■ Assignment:
The lines below starting at the line containing "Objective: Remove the" and ending at the line containing "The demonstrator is" are to be repeated exactly, with both ends kept and nothing else added.

■ Material provided:
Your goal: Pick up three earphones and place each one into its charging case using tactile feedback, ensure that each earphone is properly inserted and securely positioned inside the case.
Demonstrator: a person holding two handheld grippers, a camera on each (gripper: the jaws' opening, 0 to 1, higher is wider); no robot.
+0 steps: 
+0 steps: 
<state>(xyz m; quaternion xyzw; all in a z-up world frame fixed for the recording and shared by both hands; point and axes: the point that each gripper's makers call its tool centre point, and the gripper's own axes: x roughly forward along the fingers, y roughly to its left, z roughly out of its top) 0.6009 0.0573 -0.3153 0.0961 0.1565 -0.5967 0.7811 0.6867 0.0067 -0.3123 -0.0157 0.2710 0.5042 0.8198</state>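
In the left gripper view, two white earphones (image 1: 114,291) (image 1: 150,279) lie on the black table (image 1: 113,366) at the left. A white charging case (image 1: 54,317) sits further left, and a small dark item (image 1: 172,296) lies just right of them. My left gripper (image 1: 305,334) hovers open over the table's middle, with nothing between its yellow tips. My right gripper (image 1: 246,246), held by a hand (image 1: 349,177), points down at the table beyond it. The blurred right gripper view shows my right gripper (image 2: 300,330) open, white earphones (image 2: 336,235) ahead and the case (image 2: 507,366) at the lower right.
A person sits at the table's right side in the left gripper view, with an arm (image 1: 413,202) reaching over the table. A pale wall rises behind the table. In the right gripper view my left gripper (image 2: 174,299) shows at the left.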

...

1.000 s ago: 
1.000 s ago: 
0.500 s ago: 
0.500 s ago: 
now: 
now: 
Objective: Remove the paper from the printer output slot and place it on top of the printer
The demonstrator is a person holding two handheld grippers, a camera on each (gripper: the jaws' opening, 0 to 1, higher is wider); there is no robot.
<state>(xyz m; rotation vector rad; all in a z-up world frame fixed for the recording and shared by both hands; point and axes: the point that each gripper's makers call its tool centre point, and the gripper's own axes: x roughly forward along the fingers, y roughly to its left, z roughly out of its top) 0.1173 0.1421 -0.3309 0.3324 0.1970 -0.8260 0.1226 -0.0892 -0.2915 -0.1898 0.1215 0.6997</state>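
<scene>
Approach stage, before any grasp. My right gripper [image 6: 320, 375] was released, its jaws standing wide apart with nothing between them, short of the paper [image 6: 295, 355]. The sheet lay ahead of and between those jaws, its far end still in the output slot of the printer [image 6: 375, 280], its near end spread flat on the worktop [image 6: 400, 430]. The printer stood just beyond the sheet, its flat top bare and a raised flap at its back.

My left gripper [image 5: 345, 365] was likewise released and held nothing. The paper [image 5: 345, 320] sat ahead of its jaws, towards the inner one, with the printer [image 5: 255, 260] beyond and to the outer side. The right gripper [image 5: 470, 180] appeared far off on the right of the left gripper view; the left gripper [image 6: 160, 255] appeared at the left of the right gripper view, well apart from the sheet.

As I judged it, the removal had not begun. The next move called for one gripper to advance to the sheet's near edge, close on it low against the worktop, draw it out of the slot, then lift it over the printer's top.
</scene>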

■ Answer box:
Objective: Remove the paper from the printer output slot and place it on top of the printer
The demonstrator is a person holding two handheld grippers, a camera on each (gripper: the jaws' opening, 0 to 1, higher is wider); there is no robot.

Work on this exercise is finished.